Where the data below begins, start retyping exactly, and end on the line with "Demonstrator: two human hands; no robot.", which is included; no picture goes in.

**DATASET EXTRACT**

=== Section Start ===

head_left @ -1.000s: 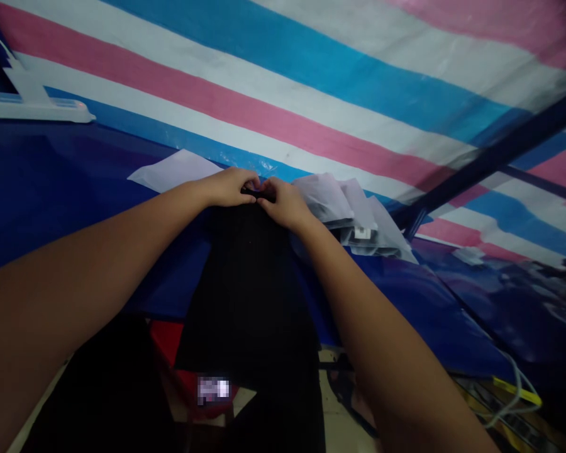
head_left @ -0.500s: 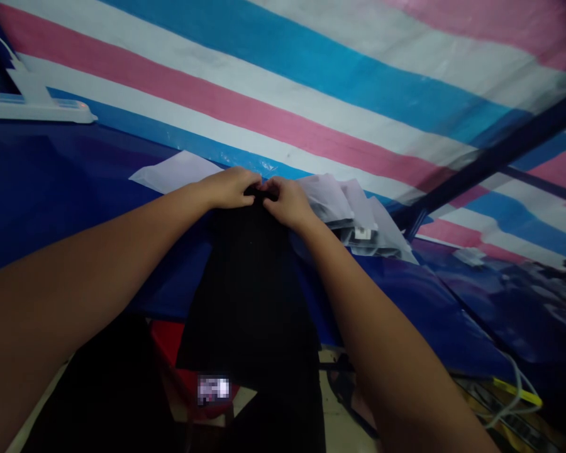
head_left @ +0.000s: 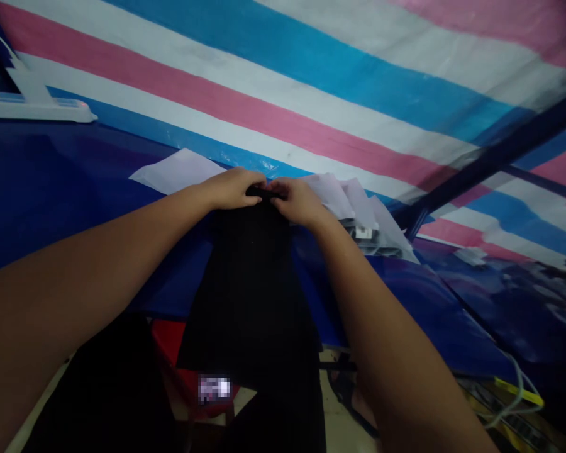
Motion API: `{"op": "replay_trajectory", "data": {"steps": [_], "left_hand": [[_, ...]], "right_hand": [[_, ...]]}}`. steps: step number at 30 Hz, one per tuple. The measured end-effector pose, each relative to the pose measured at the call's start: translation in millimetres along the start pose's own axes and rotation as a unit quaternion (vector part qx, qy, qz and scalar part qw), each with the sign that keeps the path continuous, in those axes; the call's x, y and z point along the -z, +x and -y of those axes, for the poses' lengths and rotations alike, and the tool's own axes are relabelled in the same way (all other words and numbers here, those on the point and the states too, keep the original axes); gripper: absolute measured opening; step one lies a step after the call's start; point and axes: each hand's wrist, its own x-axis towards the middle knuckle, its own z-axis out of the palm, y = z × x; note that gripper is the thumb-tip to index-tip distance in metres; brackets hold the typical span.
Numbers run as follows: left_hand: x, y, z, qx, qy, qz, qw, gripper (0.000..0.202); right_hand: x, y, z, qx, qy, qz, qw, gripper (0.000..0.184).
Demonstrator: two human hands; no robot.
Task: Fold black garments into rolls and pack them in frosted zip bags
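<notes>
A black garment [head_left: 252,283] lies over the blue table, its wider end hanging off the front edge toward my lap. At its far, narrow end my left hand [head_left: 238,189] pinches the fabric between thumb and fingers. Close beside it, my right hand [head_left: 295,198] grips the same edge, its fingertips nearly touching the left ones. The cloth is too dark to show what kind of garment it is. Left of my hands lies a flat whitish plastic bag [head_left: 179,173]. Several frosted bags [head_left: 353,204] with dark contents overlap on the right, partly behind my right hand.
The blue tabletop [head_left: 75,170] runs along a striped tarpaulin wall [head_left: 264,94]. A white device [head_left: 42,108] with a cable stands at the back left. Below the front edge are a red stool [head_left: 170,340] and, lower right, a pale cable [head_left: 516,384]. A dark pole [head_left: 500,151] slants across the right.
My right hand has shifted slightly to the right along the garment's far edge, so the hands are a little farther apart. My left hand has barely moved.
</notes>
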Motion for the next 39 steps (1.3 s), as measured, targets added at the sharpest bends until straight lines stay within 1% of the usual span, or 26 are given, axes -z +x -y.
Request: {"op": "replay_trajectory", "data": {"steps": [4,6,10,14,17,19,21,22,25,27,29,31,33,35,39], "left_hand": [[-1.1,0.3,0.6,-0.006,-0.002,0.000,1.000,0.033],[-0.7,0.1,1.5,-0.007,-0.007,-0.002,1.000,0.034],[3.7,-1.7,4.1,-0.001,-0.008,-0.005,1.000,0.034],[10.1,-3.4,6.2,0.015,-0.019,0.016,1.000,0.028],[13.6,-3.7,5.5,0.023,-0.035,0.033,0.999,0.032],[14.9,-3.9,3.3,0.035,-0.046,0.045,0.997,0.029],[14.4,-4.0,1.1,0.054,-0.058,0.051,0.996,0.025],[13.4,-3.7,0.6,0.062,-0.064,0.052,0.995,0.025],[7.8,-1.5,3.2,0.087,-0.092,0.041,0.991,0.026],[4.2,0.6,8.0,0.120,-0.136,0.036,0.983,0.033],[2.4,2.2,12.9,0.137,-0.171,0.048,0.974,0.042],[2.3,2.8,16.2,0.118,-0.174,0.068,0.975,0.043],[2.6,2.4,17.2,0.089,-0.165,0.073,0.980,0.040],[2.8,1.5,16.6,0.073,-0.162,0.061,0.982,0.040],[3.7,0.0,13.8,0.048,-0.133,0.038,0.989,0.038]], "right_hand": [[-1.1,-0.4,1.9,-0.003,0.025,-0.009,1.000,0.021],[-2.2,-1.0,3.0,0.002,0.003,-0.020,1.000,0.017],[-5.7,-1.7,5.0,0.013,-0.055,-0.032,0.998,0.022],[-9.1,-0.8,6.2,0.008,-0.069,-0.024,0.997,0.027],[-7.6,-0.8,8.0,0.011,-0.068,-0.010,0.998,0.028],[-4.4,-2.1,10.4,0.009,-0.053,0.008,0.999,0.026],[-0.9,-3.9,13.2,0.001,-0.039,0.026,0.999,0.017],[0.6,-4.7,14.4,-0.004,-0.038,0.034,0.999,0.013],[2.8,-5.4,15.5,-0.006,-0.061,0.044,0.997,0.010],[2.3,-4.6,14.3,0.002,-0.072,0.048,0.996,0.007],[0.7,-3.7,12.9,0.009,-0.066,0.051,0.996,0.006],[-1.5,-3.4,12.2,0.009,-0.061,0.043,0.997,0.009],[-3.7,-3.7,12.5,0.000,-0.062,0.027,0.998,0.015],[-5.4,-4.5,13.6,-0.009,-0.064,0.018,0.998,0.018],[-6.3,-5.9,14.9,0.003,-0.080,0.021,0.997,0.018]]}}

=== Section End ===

**YOUR RESPONSE**
head_left @ -1.000s: 
head_left @ -0.500s: 
head_left @ +0.000s: 
Motion API: `{"op": "replay_trajectory", "data": {"steps": [_], "left_hand": [[_, ...]], "right_hand": [[_, ...]]}}`. steps: step number at 30 Hz, one per tuple. The measured end-effector pose, each relative to the pose measured at the call's start: translation in millimetres along the start pose's own axes and rotation as a unit quaternion (vector part qx, qy, qz and scalar part qw), each with the sign that keeps the path continuous, in those axes; the call's x, y and z point along the -z, +x and -y of those axes, for the poses' lengths and rotations alike, and the tool's own axes are relabelled in the same way (all other words and numbers here, those on the point and the states too, keep the original axes); gripper: absolute measured opening; step one lies a step after the call's start; point and axes: each hand's wrist, its own x-axis towards the middle knuckle, its own z-axis out of the palm, y = z × x; note that gripper is the thumb-tip to index-tip distance in metres; brackets hold the typical span.
Numbers run as follows: left_hand: x, y, z, qx, qy, qz, qw, gripper (0.000..0.202); right_hand: x, y, z, qx, qy, qz, qw, gripper (0.000..0.184).
Demonstrator: two human hands; no robot.

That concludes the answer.